Spanner also innovatively uses the TrueTime API, a system that exposes clock uncertainty unlike scalar or vector clocks. TrueTime uses a combination of GPS and atomic clocks to provide time as an interval rather than a single value. Spanner uses this to assign globally consistent timestamps to transactions, which are essential for maintaining external consistency. After assigning a timestamp, Spanner waits for the uncertainty window to pass, ensuring that the assigned time has passed in the real world. This helps preserve the correct serialization order.

To support diverse workloads, Spanner provides:

  1. Multi-version concurrency control (MVCC) with automatic garbage collection of old versions.
  2. Read-write transactions using two-phase locking and commit.
  3. Lock-free read-only transactions that are guaranteed to see a consistent view of the database at a specific timestamp.
  4. Non-blocking snapshot reads, which allow users to query past versions of data without interfering with current transactions.
  5. Atomic schema changes, using TrueTime timestamps and fine-grained concurrency control.

Spanner uses a semi-relational data model. It supports structured tables, interleaved hierarchies, and a SQL-based query language. Tables are defined with primary keys and optional interleaved relationships to specify location and performance constraints. Spanner also supports directories. Directories are groups of related rows based on shared key prefixes. These are used to control data placement and optimize access patterns. The system automatically manages data rebalancing and replication across zones. It tracks the load, latency, and fault domains, and dynamically moves directories across Paxos groups to maintain performance and high availability.

Spanner achieves read latencies around 1.3 - 1.4 ms and write latencies of about 14 ms across three or five replicas. Write throughput degrades with more replicas due to increased coordination. However, read scalability improves due to wider replica selection. The authors also share a case study of F1 (Google’s advertising backend), which was migrated from a heavily sharded MySQL setup to Spanner. The migration is shown to improve reliability. I also eliminated the need for manual sharding, and enabled consistency in transactions and strong availability. Spanner’s ability to automatically rebalance and place data according to load and application proximity helped F1 achieve better performance.

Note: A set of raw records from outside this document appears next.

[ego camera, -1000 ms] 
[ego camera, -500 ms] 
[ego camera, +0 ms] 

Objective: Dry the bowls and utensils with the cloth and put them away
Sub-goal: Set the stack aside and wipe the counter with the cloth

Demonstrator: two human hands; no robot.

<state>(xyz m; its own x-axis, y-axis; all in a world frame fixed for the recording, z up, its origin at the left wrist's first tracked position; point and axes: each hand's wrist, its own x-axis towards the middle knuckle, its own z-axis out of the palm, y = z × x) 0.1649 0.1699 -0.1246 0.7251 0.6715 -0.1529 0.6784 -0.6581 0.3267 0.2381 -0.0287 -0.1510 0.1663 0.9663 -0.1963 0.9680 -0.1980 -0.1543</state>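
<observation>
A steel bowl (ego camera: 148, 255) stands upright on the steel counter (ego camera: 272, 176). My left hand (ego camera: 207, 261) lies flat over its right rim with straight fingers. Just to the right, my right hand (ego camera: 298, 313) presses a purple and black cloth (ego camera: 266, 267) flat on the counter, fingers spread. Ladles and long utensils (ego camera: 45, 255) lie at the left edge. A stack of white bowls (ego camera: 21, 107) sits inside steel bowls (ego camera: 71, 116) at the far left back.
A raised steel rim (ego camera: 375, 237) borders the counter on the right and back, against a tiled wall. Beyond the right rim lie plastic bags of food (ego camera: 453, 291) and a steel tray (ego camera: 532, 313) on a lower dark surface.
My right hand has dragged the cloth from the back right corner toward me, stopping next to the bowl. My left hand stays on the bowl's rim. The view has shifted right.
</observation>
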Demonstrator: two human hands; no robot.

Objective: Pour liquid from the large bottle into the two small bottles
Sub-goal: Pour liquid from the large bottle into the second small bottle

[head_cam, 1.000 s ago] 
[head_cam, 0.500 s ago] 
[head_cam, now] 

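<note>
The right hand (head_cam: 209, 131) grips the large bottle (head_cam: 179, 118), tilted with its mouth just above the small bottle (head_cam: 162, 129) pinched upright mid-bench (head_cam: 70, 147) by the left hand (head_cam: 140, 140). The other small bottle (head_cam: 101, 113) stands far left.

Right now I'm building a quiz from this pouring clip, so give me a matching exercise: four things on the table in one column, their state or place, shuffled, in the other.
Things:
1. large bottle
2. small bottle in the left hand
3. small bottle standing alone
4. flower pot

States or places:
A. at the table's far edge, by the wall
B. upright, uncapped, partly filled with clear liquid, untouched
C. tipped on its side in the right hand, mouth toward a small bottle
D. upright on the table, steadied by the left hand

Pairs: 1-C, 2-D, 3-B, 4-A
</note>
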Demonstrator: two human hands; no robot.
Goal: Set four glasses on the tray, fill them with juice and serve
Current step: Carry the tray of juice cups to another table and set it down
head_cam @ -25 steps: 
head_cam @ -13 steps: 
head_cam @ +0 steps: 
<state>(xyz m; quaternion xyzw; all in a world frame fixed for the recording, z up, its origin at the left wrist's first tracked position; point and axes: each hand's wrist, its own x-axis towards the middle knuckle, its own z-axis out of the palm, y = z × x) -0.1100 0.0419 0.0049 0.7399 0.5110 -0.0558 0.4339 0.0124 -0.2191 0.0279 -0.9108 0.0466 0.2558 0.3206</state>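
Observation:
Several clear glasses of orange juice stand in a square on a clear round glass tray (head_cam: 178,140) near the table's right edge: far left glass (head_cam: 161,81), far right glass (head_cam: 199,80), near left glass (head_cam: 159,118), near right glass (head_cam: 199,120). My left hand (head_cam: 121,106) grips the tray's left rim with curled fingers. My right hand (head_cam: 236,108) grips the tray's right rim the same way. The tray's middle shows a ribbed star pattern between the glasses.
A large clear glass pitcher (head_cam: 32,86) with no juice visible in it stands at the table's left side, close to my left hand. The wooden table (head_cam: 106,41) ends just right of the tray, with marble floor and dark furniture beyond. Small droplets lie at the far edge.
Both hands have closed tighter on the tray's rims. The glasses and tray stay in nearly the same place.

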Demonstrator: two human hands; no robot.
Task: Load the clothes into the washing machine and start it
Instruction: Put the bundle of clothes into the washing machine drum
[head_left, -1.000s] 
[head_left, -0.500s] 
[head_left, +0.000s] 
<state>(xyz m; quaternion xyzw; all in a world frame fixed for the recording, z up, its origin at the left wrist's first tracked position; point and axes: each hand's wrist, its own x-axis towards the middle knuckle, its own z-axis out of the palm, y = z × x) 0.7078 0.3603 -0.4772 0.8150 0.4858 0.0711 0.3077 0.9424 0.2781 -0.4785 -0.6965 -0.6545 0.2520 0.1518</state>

Spanner showed that globally consistent transactions are achievable without crippling performance, provided that bounded clock synchronization is available. However, the system depends heavily on highly reliable and accurate clock infrastructure (GPS, atomic clocks). Without the scale and resources such as Google which can ensure precision, it may be difficult to use Spanner in the wild. The use of TrueTime also adds latency costs due to commit wait times, particularly in low-latency environments or smaller clusters.